Toujours dans un parc. Je m'approche d'un joueur d'accordéon. "À quoi ça ressemble un air d'accordéon chinois?" me demandez-vous. Oups, pas facile à décrire. Mais ça devait être plus curieux que désagréable, puisque je me dirigeais vers l'accordéoniste en question lorsque j'ai aperçu cette jeune demoiselle, debout en face du musicien. Les joueurs de musique sont souvent seuls dans les parcs. Ils jouent pour eux-même ; peut-être un peu pour les autres, mais ils ne cherchent pas forcément à être écoutés. Cette petite était-elle une fan d'accordéon pour rester plantée là, à l'écouter jouer?
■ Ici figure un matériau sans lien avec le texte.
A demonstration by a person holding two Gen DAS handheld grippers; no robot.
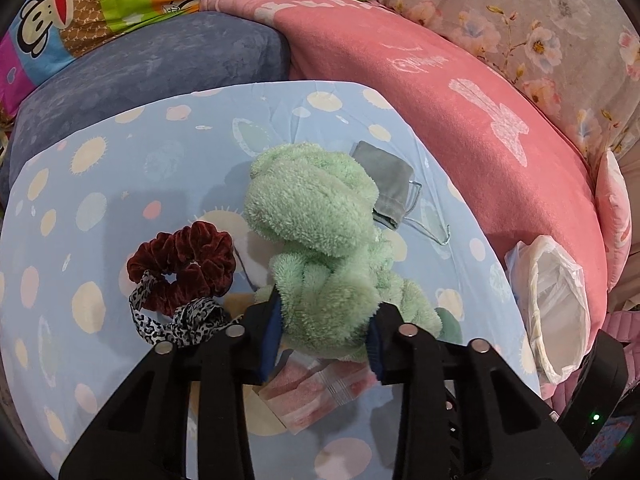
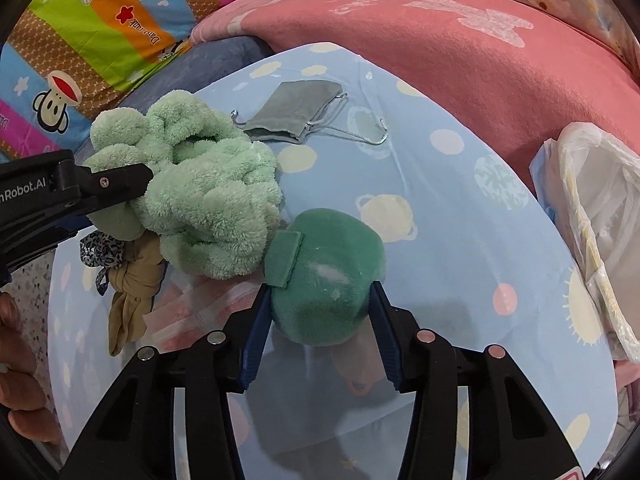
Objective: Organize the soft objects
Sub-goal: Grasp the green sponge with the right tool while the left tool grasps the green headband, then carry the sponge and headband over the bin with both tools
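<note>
Two jaws, each clamped on plush: left gripper [image 1: 326, 330] on fluffy mint knot [image 1: 316, 216], right gripper [image 2: 318, 322] on smooth teal dome [image 2: 328, 276].

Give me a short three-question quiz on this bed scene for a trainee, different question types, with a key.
1. True or false: the left hand-held gripper is closed on the light green fluffy towel.
2. What does the right hand-held gripper grip: A the grey drawstring pouch, B the dark green plush item, C the maroon scrunchie?
3. Fill in: the pouch lies on the blue ____ sheet.

Key: 1 true; 2 B; 3 spotted.
</note>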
En fait d'écouter, elle attendait qu'il finisse son air pour pouvoir lui tendre un exemplaire de son dépliant immobilier.
En fait de fan d'accordéon, il s'agissait d'une distributrice de publicité très patiente. Ou très consciencieuse. Elle a pour mission de distribuer son papier à TOUS les passants : elle distribue son papier à TOUS les passants, accordéonistes ou pas. Et puisque j'étais en train de marcher vers eux en regardant la scène, je rentrais immédiatement dans la classe des "passants". La voilà qui marche vers moi avec une promptitude toute juvénile ; elle me tend le même papier publicitaire et commence à débiter son baratin en chinois. En me regardant sourire avec amusement, elle doit percuter que, premièrement, je ne comprends rien à ce qu'elle dit, et que, deuxièmement, je n'ai pas vraiment le profil typique de celui qui voudrait vendre son appartement de Shenyang pour aller s'installer à Benxi.
Elle se reprend et semble se confondre en excuses précipitées. Ça m'amuse d'autant plus que ça "bouille" me fait rire, avec sa coupe se cheveux assymétrique (elle revenait du parc?) et ses mèchent qui suivaient le mouvement des lianes de peupliers.
J'ai sorti mon appareil photo ; elle s'est instantanément mise en "position", le visage neutre-naturel figé, prête à être immortalisée sur un daguerréotype. Je me suis cérémonieusement mis dans mon rôle de photographe et pris 3 clichés. Avant de regarder les photos sur mon appareil, à ma grande surprise, elle m'a chaleureusement remercié plusieurs fois... Êtes-vous prêts à remercier les chinois qui vous prennent en photo dans Paris?

Shooting manga

L'aversion de la Chine et des chinois pour le Japon ne les empêchent pas d'adhérer à des phénomènes nippons.
Ici, une séance de shooting dans un parc, sur un thème résolument "manga nippon".

Générations

Deux jolies et souriantes générations qui attendent le bus à l'ombre.

Charmant Shenyang

Fin de journée de printemps. La température est douce, le soleil est tiède. À la lumière du couchant, il semble neiger ; ce n'est que le pollen, qui envahit la ville pendant quelques semaine.
C'est le moment que choisi cette vendeuse pour faire une pose "weiboo" ou "QQ" (Facebook/messagerie instantanées autorisées par le parti).
Shenyang est bucolique me direz-vous? Ne vous y trompez pas : il s'agit seulement d'une invasion de pollen dans une rue bondée, bruyante et artificiellement luxueuse, sous un soleil prématurément rougit par la couche de pollution. Notre princesse ne cherche pas son prince charmant en laissant glisser son regard attendri au lointain ; non, elle tapote sur son portable. Alors pour l'authentique cliché romantique, on repassera!